# PROBLEM:
Print the listing in its entirety and exactly, leaving out images.

# SUPPLIED MATERIAL:

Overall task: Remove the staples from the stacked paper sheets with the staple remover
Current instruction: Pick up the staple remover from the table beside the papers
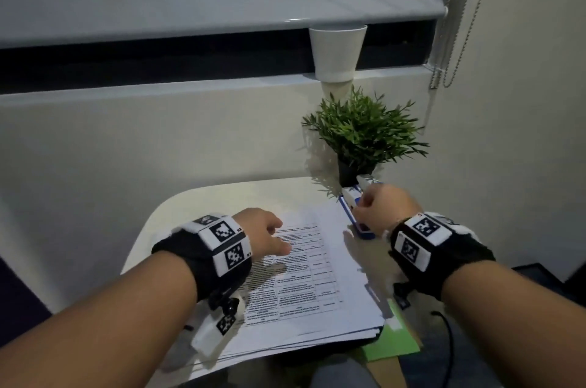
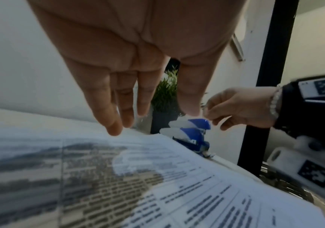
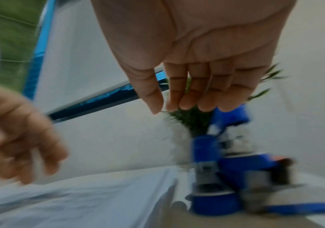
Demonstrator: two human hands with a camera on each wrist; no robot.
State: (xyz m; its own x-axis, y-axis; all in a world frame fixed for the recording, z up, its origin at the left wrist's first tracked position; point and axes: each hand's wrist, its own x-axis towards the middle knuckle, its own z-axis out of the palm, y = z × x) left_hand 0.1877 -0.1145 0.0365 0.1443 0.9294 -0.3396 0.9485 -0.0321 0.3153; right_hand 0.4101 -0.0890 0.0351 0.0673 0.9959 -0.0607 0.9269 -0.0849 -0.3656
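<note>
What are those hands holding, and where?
Left hand: nothing, open above the papers. Right hand hovers over the blue tools, not gripping them; whether its fingers pinch something tiny cannot be told.

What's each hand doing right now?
Left hand: open, fingers straight over the printed sheets.
Right hand: above the blue staple tools, gripping neither; whether it pinches a staple cannot be told.

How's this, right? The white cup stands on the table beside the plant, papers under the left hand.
Not quite: the head view shows the white cup on the window ledge above the plant, not on the table. The papers do lie under the left hand.
</note>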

# OUTPUT FOR THIS TASK:
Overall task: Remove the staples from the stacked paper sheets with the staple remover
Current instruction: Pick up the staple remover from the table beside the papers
Demonstrator: two human hands with a camera on each wrist; no robot.
State: (xyz m; its own x-axis, y-axis; all in a world frame fixed for the recording, z up, its origin at the left wrist's first tracked position; point and axes: each hand's wrist, its own x-axis towards the middle knuckle, its own z-axis out of the palm, y = z × x) left_hand 0.1877 -0.1145 0.0365 0.1443 0.9294 -0.3396 0.9485 -0.0321 0.3153; right_hand 0.4101 -0.0890 0.0351 0.0673 0.9959 -0.0607 0.9269 -0.0849 -0.3656
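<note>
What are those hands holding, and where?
Left hand: nothing, open above the papers. Right hand hovers over the blue tools, not gripping them; whether its fingers pinch something tiny cannot be told.

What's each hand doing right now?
Left hand: open, fingers straight over the printed sheets.
Right hand: above the blue staple tools, gripping neither; whether it pinches a staple cannot be told.

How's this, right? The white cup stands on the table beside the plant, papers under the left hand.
Not quite: the head view shows the white cup on the window ledge above the plant, not on the table. The papers do lie under the left hand.
</note>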

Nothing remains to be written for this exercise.